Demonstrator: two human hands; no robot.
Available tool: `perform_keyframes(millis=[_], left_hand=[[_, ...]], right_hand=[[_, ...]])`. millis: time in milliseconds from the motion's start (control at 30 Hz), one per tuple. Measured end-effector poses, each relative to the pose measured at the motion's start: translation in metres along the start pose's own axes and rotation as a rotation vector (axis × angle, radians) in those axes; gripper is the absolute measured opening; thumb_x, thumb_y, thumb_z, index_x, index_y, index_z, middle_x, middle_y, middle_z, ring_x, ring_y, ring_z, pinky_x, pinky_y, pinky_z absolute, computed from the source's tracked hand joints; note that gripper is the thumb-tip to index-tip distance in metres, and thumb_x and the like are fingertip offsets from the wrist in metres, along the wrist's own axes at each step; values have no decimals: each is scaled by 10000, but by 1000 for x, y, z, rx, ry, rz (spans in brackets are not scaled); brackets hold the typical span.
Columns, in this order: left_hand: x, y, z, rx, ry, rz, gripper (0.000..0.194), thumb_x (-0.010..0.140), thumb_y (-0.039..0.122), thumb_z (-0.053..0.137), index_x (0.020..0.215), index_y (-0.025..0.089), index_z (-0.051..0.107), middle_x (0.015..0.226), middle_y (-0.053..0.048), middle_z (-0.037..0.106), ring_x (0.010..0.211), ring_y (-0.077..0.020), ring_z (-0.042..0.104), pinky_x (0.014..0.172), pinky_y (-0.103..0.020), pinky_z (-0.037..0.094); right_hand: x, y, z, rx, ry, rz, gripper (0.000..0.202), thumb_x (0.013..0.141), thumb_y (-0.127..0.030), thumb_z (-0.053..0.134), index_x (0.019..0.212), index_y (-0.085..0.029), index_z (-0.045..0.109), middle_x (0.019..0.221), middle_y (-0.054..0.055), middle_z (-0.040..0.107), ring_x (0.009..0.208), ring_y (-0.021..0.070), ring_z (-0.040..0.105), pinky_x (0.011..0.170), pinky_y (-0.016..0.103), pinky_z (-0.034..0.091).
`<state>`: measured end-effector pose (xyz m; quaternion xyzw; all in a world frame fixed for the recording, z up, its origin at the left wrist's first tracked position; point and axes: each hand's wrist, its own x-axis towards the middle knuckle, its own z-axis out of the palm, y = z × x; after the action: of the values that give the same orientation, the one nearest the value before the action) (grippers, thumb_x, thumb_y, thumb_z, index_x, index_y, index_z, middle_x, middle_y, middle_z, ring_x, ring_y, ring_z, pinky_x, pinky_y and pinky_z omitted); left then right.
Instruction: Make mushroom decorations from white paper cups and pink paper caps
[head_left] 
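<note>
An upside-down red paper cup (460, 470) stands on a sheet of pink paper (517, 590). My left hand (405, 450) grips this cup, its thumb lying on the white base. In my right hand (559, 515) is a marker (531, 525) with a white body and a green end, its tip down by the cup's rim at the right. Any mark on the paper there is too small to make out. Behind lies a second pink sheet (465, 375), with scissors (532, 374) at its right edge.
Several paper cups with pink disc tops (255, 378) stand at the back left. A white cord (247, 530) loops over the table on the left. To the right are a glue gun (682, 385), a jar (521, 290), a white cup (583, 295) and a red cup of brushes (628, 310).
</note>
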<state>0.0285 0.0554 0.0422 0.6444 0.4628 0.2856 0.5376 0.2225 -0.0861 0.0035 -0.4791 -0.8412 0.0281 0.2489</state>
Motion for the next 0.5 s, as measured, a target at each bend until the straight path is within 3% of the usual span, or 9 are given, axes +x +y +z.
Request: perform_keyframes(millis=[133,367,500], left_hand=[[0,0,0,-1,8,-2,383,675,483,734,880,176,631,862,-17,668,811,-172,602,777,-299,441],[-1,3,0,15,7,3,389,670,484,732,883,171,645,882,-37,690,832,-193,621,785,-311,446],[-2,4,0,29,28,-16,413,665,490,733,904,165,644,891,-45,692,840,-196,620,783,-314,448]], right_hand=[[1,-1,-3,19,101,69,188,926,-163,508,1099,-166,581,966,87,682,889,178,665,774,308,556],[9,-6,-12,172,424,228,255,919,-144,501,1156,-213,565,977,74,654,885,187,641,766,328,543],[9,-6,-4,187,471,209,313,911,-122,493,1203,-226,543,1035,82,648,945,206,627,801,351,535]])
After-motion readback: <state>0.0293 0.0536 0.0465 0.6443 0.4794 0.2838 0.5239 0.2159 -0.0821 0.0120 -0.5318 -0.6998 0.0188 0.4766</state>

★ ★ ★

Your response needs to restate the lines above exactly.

** SOLVED EXERCISE **
Demonstrator: two human hands; no robot.
Available tool: `perform_keyframes(millis=[_], left_hand=[[_, ...]], right_hand=[[_, ...]])`. millis: time in milliseconds from the motion's start (control at 30 Hz), one per tuple. Measured end-effector poses, each relative to the pose measured at the motion's start: translation in metres along the start pose's own axes and rotation as a rotation vector (axis × angle, radians) in those axes; gripper is the absolute measured opening; thumb_x, thumb_y, thumb_z, index_x, index_y, index_z, middle_x, middle_y, middle_z, ring_x, ring_y, ring_z, pinky_x, pinky_y, pinky_z absolute, computed from the source's tracked hand joints; note that gripper is the thumb-tip to index-tip distance in metres, and thumb_x and the like are fingertip offsets from the wrist in metres, along the wrist's own axes at each step; values have no decimals: each is scaled by 10000, but by 1000 for x, y, z, rx, ry, rz (spans in brackets are not scaled); brackets hold the typical span.
Columns, in this order: left_hand: x, y, z, rx, ry, rz, gripper (0.000..0.194), thumb_x (-0.010..0.140), thumb_y (-0.039..0.122), thumb_z (-0.053..0.137), index_x (0.020..0.215), index_y (-0.025..0.089), index_z (-0.051..0.107), middle_x (0.015..0.226), middle_y (-0.053..0.048), middle_z (-0.037..0.106), ring_x (0.010..0.211), ring_y (-0.077..0.020), ring_z (-0.042..0.104), pinky_x (0.014..0.172), pinky_y (-0.103..0.020), pinky_z (-0.037..0.094); right_hand: x, y, z, rx, ry, rz, gripper (0.000..0.202), thumb_x (0.013..0.141), thumb_y (-0.127..0.030), thumb_z (-0.053..0.134), index_x (0.019..0.212), index_y (-0.085..0.029), index_z (-0.045..0.109), middle_x (0.019..0.221), middle_y (-0.054..0.055), middle_z (-0.040..0.107), ring_x (0.009..0.208), ring_y (-0.021..0.070), ring_z (-0.040..0.105), pinky_x (0.011..0.170), pinky_y (-0.016..0.103), pinky_z (-0.034..0.091).
`<state>`: measured end-effector pose (xyz m; quaternion xyzw; all in a world frame fixed for the recording, z up, its origin at the left wrist's first tracked position; point and axes: each hand's wrist, its own x-axis towards the middle knuckle, its own z-axis out of the palm, y = z × x; after the action: of the values that give the same orientation, the one nearest the value before the action) (grippers, thumb_x, thumb_y, thumb_z, index_x, index_y, index_z, middle_x, middle_y, middle_z, ring_x, ring_y, ring_z, pinky_x, pinky_y and pinky_z omitted); left then right.
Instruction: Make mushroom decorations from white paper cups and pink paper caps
[head_left] 
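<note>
An upside-down red paper cup (460, 470) stands on a sheet of pink paper (517, 590). My left hand (405, 450) grips this cup, its thumb lying on the white base. In my right hand (559, 515) is a marker (531, 525) with a white body and a green end, its tip down by the cup's rim at the right. Any mark on the paper there is too small to make out. Behind lies a second pink sheet (465, 375), with scissors (532, 374) at its right edge.
Several paper cups with pink disc tops (255, 378) stand at the back left. A white cord (247, 530) loops over the table on the left. To the right are a glue gun (682, 385), a jar (521, 290), a white cup (583, 295) and a red cup of brushes (628, 310).
</note>
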<state>0.0285 0.0554 0.0422 0.6444 0.4628 0.2856 0.5376 0.2225 -0.0861 0.0035 -0.4791 -0.8412 0.0281 0.2489</state>
Motion for the next 0.5 s, as measured, a target at each bend until the straight path is within 3% of the usual span, or 9 are given, axes +x +y +z.
Request: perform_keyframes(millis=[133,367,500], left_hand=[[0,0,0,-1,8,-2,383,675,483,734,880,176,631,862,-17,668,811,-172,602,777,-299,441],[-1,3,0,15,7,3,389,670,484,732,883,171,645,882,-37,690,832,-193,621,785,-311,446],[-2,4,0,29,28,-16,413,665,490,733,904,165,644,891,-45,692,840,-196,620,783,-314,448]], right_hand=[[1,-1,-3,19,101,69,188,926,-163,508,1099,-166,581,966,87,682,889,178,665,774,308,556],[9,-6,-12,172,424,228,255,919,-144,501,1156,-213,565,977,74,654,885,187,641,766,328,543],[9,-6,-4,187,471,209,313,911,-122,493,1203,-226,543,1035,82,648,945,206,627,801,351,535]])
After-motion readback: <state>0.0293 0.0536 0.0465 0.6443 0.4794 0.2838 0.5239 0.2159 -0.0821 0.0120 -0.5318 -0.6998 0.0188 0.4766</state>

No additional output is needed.